All of the data that follows is to be printed exactly, without pictures.

* **DATA FOR THIS EXERCISE**:

──────

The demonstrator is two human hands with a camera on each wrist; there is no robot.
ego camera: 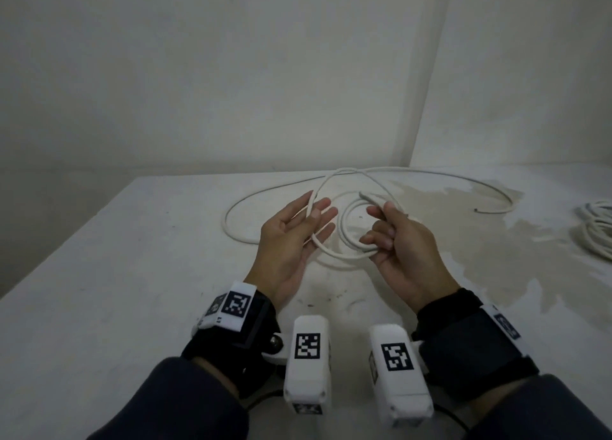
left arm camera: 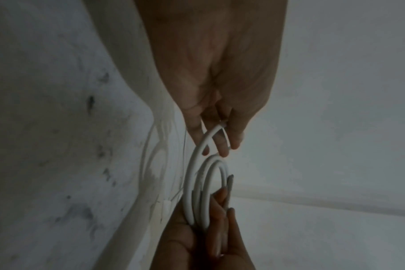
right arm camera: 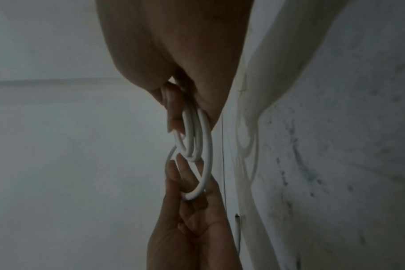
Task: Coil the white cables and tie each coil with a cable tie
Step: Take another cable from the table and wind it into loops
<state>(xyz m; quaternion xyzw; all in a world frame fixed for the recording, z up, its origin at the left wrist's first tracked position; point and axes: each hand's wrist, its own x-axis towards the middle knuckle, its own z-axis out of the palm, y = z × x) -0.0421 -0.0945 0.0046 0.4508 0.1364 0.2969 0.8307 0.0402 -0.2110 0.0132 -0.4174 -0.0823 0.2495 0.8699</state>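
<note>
right hand (ego camera: 395,241) pinches the springy white cable (ego camera: 344,237) coil at its crossing, left hand (ego camera: 291,234) open-fingered guiding the next loop; likely light, stiffish.

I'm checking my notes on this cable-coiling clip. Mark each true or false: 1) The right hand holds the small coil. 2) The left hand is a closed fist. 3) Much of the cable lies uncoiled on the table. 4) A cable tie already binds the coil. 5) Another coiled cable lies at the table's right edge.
1) True: the right hand grips the coil.
2) False: the left hand has straight fingers guiding the cable.
3) True, on the table.
4) False: no tie shows.
5) True: second coil.
</note>
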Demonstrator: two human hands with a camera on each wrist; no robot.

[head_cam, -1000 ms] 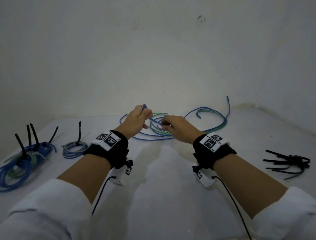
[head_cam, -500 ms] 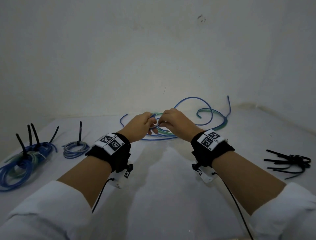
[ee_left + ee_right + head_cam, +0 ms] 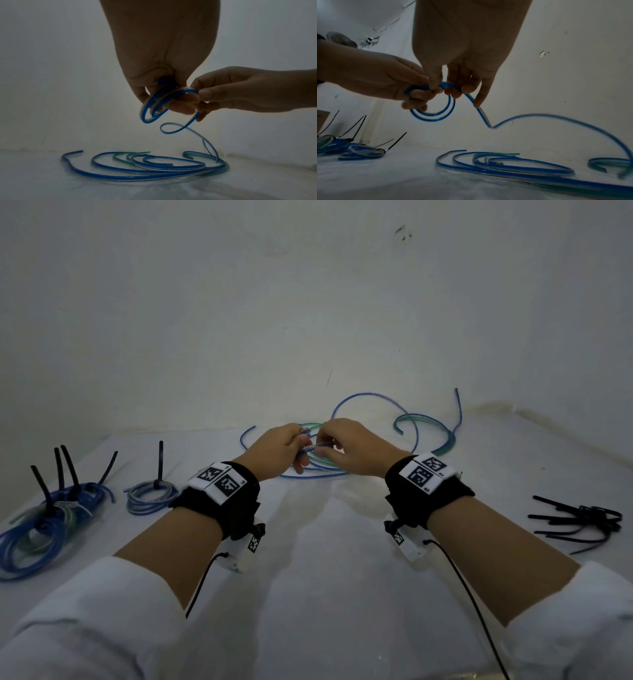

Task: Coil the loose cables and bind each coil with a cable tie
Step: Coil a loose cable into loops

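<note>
- left hand (image 3: 277, 448) grips a small coil (image 3: 435, 108) of the blue cable (image 3: 556, 119), two turns showing below its fingers, held up off the counter (image 3: 325, 559)
- right hand (image 3: 352, 446), touching the left, pinches the same cable right at the coil and feeds the next turn; free tail runs down off its little finger, arcs away to its right and drops to the counter
- risk: turns look springy, so if the left hand's grip slackens during a re-pinch the coil likely pops open
- risk: tail lands among the loose cables (image 3: 342, 470) lying beyond both hands; pulling more in could drag or snag those, esp. the green ones
- risk: no tie in either hand; reaching for one means holding the coil one-handed, and it may unwind
- counts: cable in hand 1
- loose pieces on the counter: several blue, at least two green, overlapping, exact number can't tell
- done coils out past the left hand: one small coil (image 3: 150, 496) with 1 upright tie, plus a bigger heap (image 3: 44, 525) with 4 tie tails sticking up, so probably about 4 coils, can't separate them
- spare cable ties (image 3: 582, 520): black bundle out past the right hand, roughly six or more, tangled, not countable
</note>
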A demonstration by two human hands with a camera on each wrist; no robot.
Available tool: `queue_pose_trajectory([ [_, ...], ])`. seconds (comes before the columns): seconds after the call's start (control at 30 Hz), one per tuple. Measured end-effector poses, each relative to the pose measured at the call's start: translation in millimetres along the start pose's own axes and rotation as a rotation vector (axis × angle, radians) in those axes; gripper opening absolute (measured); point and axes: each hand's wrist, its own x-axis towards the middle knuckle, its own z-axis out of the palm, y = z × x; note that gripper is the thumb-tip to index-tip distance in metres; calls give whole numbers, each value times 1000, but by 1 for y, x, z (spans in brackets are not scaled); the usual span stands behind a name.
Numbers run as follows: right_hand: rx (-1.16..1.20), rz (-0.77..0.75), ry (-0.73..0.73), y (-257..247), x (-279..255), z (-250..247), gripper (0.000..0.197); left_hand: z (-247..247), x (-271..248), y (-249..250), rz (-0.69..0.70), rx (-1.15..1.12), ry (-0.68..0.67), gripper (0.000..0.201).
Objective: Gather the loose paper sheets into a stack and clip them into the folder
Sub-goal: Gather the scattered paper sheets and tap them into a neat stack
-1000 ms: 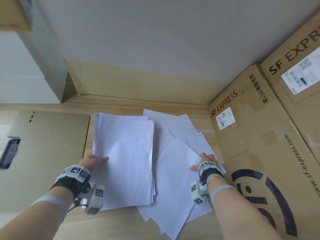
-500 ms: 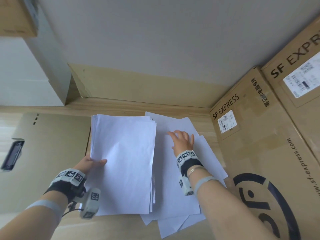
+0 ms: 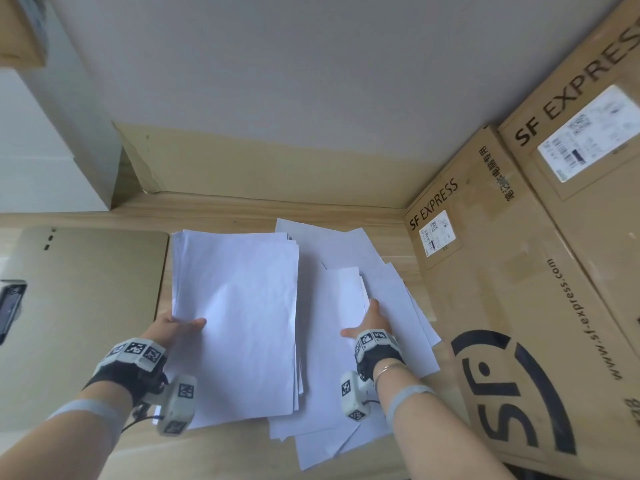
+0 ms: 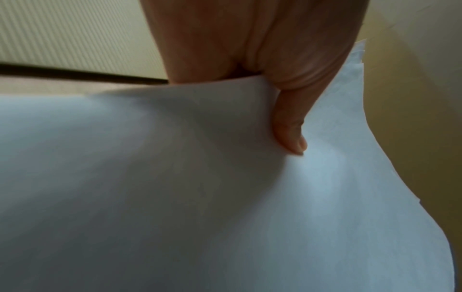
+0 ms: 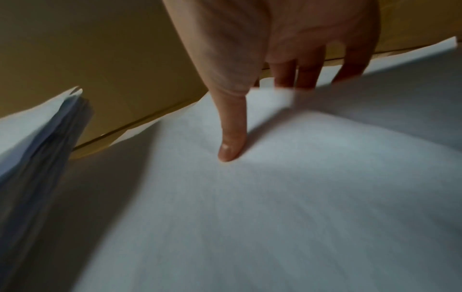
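Observation:
My left hand (image 3: 178, 324) grips a stack of white sheets (image 3: 242, 323) by its left edge, thumb (image 4: 291, 130) on top and fingers hidden beneath the stack (image 4: 175, 197). To the right, loose sheets (image 3: 398, 306) lie fanned and overlapping on the wooden table. My right hand (image 3: 369, 320) pinches the right edge of the top loose sheet (image 3: 329, 358); its thumb (image 5: 231, 142) lies on the sheet (image 5: 250, 217) and the fingers go under the edge. The tan folder (image 3: 90, 306) lies flat at the left, its black clip (image 3: 10, 306) at the frame edge.
Large SF Express cardboard boxes (image 3: 519, 306) stand close along the right of the papers. A wall with a tan skirting (image 3: 277, 174) closes the far side of the table (image 3: 225, 455). A white cabinet (image 3: 41, 150) stands at the back left.
My right hand drew back from the far middle of the loose sheets toward me and to the right, and now pinches a sheet's edge. The left hand keeps its hold on the stack.

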Motion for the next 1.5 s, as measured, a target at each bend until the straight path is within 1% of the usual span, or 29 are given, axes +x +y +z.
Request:
queue_pose_trajectory([
  [0.07,9,-46,11,3,1,0,70,0,1,-1,3,9,-13,6],
  [0.1,22,-57,20,5,1,1,64,0,1,-2,6,16,-10,6],
  [0.2,169,-59,92,12,0,-3,52,-3,5,-6,15,8,4,9],
  [0.3,352,-83,162,23,1,-15,47,-7,10,-10,8,-12,4,7],
  [0.4,372,-96,213,32,2,-32,36,-7,11,-12,-5,-31,7,6],
  [0.53,444,-67,259,40,7,-51,32,-3,8,-10,-1,-35,0,4],
  [0.6,473,-79,272,43,13,-60,27,-1,9,-9,-5,-31,22,7],
  [0.67,501,-111,287,44,18,-71,23,1,9,-7,-4,-29,54,3],
  [0.7,526,-127,300,43,18,-78,22,2,10,-6,2,-21,69,4],
  [0.8,604,-174,299,36,13,-98,19,5,16,-6,-10,10,104,19],
  [0.87,624,-206,283,27,11,-100,21,7,20,-7,-16,18,123,25],
  [0.93,621,-226,264,13,11,-88,25,9,23,-8,-17,-2,125,32],
  [1.0,584,-238,207,-7,8,-64,31,10,27,-9,-3,-19,113,35],
  [1.07,535,-258,125,-28,1,-32,37,14,22,-6,9,31,100,35],
  [1.13,515,-273,73,-46,-9,-1,43,19,18,-4,44,65,97,33],
  [1.17,531,-270,45,-53,-16,12,47,19,18,-3,59,94,93,41],
  [1.23,584,-252,-15,-67,-30,33,60,21,21,-2,87,168,44,76],
  [1.27,581,-253,-43,-73,-35,41,68,20,22,-1,96,189,24,86],
  [1.3,557,-263,-87,-80,-39,48,74,21,23,1,105,204,4,85],
  [1.33,537,-286,-135,-86,-42,54,79,21,21,4,104,235,-11,78],
  [1.4,545,-348,-225,-94,-44,61,86,23,19,7,102,295,13,58],
  [1.43,568,-359,-239,-95,-43,61,88,23,18,9,98,301,37,53],
  [1.5,627,-358,-212,-95,-41,53,90,21,14,14,104,294,73,52],
])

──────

* **ANSWER TO THIS TASK**:
The demonstrator is two human hands with a camera on each wrist; there is no robot.
ego camera: 
left arm camera: 
right arm camera: 
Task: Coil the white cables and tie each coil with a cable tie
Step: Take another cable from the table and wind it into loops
<state>(xyz m; quaternion xyzw; all in a world frame fixed for the recording, z up, its origin at the left wrist's first tracked position; point and axes: each hand's wrist, its own x-axis towards the middle knuckle, its own z-axis out of the palm, y = z × x) -0.0421 -0.0945 0.0046 0.4508 0.1364 0.2969 0.8307 0.0402 -0.2110 0.0132 -0.4174 -0.0823 0.2495 0.8699</state>
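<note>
right hand (ego camera: 395,241) pinches the springy white cable (ego camera: 344,237) coil at its crossing, left hand (ego camera: 291,234) open-fingered guiding the next loop; likely light, stiffish.

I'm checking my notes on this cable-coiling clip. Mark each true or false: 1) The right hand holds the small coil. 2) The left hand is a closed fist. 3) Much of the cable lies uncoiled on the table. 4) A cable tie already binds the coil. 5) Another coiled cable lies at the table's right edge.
1) True: the right hand grips the coil.
2) False: the left hand has straight fingers guiding the cable.
3) True, on the table.
4) False: no tie shows.
5) True: second coil.
</note>
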Demonstrator: two human hands with a camera on each wrist; no robot.

[head_cam, -1000 ms] 
[head_cam, -500 ms] 
[ee_left + ee_right + head_cam, +0 ms] 

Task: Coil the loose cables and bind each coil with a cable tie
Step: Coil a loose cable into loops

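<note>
- left hand (image 3: 277, 448) grips a small coil (image 3: 435, 108) of the blue cable (image 3: 556, 119), two turns showing below its fingers, held up off the counter (image 3: 325, 559)
- right hand (image 3: 352, 446), touching the left, pinches the same cable right at the coil and feeds the next turn; free tail runs down off its little finger, arcs away to its right and drops to the counter
- risk: turns look springy, so if the left hand's grip slackens during a re-pinch the coil likely pops open
- risk: tail lands among the loose cables (image 3: 342, 470) lying beyond both hands; pulling more in could drag or snag those, esp. the green ones
- risk: no tie in either hand; reaching for one means holding the coil one-handed, and it may unwind
- counts: cable in hand 1
- loose pieces on the counter: several blue, at least two green, overlapping, exact number can't tell
- done coils out past the left hand: one small coil (image 3: 150, 496) with 1 upright tie, plus a bigger heap (image 3: 44, 525) with 4 tie tails sticking up, so probably about 4 coils, can't separate them
- spare cable ties (image 3: 582, 520): black bundle out past the right hand, roughly six or more, tangled, not countable
</note>
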A demonstration by two human hands with a camera on each wrist; no robot.
Available tool: `queue_pose_trajectory([ [_, ...], ])`. seconds (comes before the columns): seconds after the call's start (control at 30 Hz), one per tuple. Measured end-effector poses, each relative to the pose measured at the call's start: translation in millimetres along the start pose's own axes and rotation as a rotation vector (axis × angle, radians) in those axes; gripper opening absolute (measured); point and axes: each hand's wrist, its own x-axis towards the middle knuckle, its own z-axis out of the palm, y = z × x; note that gripper is the thumb-tip to index-tip distance in metres; calls give whole numbers, each value times 1000, but by 1 for y, x, z (spans in brackets are not scaled); the usual span stands behind a name.
Numbers run as follows: right_hand: rx (-1.16..1.20), rz (-0.77..0.75), ry (-0.73..0.73), y (-257..247), x (-279..255), z (-250..247), gripper (0.000..0.197); left_hand: z (-247..247), x (-271..248), y (-249..250), rz (-0.69..0.70), rx (-1.15..1.12), ry (-0.68..0.67), gripper (0.000..0.201).
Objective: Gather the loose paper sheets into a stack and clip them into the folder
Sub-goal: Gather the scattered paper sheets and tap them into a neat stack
-1000 ms: 
-500 ms: 
+0 ms: 
+0 ms: 
+0 ms: 
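Observation:
My left hand (image 3: 178, 324) grips a stack of white sheets (image 3: 242, 323) by its left edge, thumb (image 4: 291, 130) on top and fingers hidden beneath the stack (image 4: 175, 197). To the right, loose sheets (image 3: 398, 306) lie fanned and overlapping on the wooden table. My right hand (image 3: 369, 320) pinches the right edge of the top loose sheet (image 3: 329, 358); its thumb (image 5: 231, 142) lies on the sheet (image 5: 250, 217) and the fingers go under the edge. The tan folder (image 3: 90, 306) lies flat at the left, its black clip (image 3: 10, 306) at the frame edge.
Large SF Express cardboard boxes (image 3: 519, 306) stand close along the right of the papers. A wall with a tan skirting (image 3: 277, 174) closes the far side of the table (image 3: 225, 455). A white cabinet (image 3: 41, 150) stands at the back left.
My right hand drew back from the far middle of the loose sheets toward me and to the right, and now pinches a sheet's edge. The left hand keeps its hold on the stack.
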
Motion for the next 1.5 s, as measured, a target at each bend until the straight path is within 1% of the usual span, or 29 are given, axes +x +y +z.
Request:
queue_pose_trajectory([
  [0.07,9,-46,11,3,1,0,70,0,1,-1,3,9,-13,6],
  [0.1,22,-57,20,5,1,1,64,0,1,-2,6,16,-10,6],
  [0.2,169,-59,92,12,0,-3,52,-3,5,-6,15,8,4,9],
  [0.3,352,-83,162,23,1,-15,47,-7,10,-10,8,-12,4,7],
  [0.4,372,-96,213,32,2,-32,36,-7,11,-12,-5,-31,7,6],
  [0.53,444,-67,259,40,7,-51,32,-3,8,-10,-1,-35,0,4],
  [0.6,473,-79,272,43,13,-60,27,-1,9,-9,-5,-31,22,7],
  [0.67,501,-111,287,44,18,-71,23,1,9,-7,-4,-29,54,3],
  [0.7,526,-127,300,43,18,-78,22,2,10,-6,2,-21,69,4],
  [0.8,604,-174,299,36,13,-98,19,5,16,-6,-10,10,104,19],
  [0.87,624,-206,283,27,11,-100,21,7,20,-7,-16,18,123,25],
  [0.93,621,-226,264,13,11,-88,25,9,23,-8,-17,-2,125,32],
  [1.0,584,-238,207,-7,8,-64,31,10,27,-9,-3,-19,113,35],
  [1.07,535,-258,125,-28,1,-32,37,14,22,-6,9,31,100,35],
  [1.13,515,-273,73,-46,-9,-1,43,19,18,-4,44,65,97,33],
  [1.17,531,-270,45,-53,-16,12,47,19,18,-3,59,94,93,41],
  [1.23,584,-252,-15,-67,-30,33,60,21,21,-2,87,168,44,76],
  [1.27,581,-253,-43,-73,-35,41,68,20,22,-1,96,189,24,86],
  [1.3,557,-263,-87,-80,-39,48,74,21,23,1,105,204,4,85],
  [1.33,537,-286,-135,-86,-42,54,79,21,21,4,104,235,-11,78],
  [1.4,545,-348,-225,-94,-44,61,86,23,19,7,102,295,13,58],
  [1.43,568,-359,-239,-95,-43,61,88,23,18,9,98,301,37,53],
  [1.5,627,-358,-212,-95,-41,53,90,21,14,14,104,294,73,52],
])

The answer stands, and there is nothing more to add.